A Justiça Federal em Pernambuco reconheceu o direito de uma servidora pública federal, filiada ao SINTRAJUF-PE, ao recebimento das parcelas retroativas do abono de permanência, com reflexos no terço de férias e na gratificação natalina. A decisão considerou que o benefício, concedido a servidores que optam por permanecer em atividade após preencherem os requisitos para aposentadoria, possui natureza remuneratória e, por isso, deve integrar o cálculo das demais verbas habituais.

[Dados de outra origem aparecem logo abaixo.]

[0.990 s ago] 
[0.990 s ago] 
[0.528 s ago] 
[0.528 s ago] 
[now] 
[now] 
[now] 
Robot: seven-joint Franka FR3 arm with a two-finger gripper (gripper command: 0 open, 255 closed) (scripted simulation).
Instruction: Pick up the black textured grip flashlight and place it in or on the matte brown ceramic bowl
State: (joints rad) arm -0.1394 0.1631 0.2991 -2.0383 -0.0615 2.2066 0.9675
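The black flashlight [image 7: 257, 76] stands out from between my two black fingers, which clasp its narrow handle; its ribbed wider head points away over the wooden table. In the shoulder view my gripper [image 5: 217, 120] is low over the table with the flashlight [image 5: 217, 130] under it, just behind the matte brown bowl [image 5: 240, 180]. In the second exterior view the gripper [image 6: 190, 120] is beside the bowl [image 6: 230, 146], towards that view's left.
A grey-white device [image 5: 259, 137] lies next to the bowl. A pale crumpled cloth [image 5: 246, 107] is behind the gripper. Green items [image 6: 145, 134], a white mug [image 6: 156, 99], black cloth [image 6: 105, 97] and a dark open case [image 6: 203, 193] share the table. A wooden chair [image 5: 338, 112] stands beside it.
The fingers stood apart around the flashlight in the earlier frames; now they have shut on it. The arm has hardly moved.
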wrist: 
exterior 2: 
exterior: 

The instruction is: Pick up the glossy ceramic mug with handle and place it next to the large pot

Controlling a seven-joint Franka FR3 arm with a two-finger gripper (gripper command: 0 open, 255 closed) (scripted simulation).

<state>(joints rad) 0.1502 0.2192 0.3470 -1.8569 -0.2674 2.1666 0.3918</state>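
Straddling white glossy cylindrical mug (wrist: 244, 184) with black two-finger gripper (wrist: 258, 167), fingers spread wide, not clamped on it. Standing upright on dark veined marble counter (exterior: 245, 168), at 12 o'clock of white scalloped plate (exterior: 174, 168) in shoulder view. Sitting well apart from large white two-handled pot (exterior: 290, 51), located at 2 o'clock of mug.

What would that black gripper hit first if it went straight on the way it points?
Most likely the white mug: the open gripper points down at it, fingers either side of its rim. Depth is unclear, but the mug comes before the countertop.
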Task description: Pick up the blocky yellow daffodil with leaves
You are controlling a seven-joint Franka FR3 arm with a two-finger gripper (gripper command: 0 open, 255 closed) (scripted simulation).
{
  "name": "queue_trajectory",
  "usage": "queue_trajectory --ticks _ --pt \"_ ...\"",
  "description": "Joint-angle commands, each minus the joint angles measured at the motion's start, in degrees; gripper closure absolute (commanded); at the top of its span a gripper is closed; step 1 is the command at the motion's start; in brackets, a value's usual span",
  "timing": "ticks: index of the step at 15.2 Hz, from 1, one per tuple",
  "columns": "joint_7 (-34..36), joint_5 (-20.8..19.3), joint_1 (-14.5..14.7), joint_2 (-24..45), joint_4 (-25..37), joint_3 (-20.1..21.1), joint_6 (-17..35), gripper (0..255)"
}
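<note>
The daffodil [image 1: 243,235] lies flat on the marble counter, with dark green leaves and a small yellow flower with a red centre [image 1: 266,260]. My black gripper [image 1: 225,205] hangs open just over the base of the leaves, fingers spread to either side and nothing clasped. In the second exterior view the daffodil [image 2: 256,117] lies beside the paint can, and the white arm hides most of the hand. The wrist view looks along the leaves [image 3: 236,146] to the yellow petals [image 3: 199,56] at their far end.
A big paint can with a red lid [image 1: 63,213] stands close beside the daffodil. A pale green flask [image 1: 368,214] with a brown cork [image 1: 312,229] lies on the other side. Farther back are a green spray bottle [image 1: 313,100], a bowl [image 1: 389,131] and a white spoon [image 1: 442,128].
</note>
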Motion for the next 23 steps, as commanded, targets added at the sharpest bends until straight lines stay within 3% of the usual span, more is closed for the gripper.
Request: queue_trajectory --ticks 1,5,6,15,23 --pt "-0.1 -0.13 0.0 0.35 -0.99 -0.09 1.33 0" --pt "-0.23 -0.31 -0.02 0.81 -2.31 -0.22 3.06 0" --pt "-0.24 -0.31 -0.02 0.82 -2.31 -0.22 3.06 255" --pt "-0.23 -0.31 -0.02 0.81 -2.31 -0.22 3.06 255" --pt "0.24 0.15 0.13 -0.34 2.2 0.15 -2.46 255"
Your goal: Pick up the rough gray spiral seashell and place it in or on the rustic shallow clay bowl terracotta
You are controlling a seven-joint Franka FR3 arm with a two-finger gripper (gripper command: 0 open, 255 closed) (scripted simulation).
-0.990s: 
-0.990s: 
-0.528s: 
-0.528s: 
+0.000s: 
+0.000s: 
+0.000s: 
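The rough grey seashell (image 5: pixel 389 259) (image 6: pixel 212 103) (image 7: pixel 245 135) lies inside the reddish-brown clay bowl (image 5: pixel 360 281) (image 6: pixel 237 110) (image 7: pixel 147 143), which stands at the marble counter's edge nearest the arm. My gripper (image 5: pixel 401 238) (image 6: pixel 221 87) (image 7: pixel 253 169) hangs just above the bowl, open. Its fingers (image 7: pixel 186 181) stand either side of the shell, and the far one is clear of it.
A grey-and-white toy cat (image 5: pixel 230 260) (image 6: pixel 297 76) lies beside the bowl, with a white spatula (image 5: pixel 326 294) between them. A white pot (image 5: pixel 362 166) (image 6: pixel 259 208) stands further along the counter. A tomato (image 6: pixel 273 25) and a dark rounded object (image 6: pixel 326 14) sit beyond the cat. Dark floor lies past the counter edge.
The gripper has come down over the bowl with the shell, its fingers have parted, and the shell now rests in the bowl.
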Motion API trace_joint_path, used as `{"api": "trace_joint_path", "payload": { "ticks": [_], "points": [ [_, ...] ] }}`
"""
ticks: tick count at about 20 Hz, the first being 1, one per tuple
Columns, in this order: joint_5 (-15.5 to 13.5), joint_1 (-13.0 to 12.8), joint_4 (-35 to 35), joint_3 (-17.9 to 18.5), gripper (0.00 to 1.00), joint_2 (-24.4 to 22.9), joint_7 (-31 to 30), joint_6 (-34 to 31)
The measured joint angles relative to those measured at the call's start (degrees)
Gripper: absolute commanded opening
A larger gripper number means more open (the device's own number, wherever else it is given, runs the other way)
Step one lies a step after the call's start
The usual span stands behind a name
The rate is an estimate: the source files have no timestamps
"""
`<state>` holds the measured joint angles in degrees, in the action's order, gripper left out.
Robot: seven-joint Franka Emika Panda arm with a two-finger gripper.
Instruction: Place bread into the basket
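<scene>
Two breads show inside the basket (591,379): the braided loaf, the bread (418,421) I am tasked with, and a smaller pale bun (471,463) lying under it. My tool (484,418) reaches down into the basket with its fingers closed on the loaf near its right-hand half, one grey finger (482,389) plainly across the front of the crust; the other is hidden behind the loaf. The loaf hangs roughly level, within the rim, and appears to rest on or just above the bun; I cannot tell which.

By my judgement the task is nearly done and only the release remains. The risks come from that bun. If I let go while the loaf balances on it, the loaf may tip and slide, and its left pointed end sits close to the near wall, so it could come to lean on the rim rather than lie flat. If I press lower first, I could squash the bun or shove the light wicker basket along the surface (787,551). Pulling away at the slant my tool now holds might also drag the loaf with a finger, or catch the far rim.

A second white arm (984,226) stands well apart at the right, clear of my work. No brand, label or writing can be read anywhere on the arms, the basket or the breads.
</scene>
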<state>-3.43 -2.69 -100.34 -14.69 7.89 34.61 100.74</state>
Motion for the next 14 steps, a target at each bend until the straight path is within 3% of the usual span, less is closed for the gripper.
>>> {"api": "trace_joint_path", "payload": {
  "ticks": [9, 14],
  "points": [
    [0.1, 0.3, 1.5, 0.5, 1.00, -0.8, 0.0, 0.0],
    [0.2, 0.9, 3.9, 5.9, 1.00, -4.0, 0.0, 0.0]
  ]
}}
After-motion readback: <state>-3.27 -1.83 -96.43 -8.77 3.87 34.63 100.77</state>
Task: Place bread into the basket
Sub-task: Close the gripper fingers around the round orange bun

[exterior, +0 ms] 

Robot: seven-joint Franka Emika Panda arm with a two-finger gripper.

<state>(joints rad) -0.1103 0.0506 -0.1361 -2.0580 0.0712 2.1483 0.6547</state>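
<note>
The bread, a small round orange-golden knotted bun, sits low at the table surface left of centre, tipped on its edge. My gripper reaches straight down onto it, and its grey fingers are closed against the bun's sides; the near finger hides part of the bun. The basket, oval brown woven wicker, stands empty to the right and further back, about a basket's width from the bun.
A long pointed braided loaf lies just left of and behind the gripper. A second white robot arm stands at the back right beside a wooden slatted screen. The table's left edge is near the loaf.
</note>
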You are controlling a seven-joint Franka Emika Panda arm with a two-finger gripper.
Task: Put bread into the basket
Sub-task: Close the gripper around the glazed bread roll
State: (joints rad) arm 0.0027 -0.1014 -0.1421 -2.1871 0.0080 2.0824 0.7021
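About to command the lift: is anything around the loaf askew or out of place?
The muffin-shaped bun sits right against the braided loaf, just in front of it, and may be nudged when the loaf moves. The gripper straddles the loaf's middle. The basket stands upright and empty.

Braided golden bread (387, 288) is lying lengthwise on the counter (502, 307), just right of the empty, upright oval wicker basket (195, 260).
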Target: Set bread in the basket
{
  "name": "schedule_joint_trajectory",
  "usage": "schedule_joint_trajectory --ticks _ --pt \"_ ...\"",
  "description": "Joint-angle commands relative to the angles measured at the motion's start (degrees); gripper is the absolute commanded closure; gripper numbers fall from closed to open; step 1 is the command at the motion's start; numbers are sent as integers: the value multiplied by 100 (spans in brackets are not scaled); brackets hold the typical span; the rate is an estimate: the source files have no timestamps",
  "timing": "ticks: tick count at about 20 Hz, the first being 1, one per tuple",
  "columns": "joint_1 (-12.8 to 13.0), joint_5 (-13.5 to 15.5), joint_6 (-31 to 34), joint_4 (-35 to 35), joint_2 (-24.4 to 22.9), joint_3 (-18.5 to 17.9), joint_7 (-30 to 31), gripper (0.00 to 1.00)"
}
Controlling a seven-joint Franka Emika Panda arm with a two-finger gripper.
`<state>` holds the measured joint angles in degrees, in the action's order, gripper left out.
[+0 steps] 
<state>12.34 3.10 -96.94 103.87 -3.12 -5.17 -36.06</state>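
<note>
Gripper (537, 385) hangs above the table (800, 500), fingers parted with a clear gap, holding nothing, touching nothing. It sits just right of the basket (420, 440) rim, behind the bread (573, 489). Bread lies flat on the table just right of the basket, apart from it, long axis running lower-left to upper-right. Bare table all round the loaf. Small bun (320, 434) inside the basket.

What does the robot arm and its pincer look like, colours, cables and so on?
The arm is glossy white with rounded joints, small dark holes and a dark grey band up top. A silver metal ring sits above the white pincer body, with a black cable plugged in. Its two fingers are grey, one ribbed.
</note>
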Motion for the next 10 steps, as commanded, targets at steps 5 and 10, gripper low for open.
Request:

Com base nesse entendimento, o juízo determinou o pagamento das diferenças relativas aos cinco anos anteriores ao ajuizamento da ação, garantindo a recomposição de valores que não haviam sido quitados de forma integral. A sentença assegura que tanto o adicional de férias quanto o 13º salário passem a refletir corretamente a inclusão do abono de permanência.
A medida promove maior justiça no tratamento das verbas remuneratórias dos servidores, corrigindo uma prática administrativa que vinha desconsiderando a natureza jurídica do benefício. De acordo com a advogada Moara Gomes, sócia do Cassel Ruzzarin Advogados, a decisão reafirma jurisprudência já consolidada nos tribunais superiores e corrige uma omissão recorrente da Administração. Segundo ela, “o abono de permanência, por integrar a remuneração, deve compor também as demais parcelas de caráter habitual do servidor público”.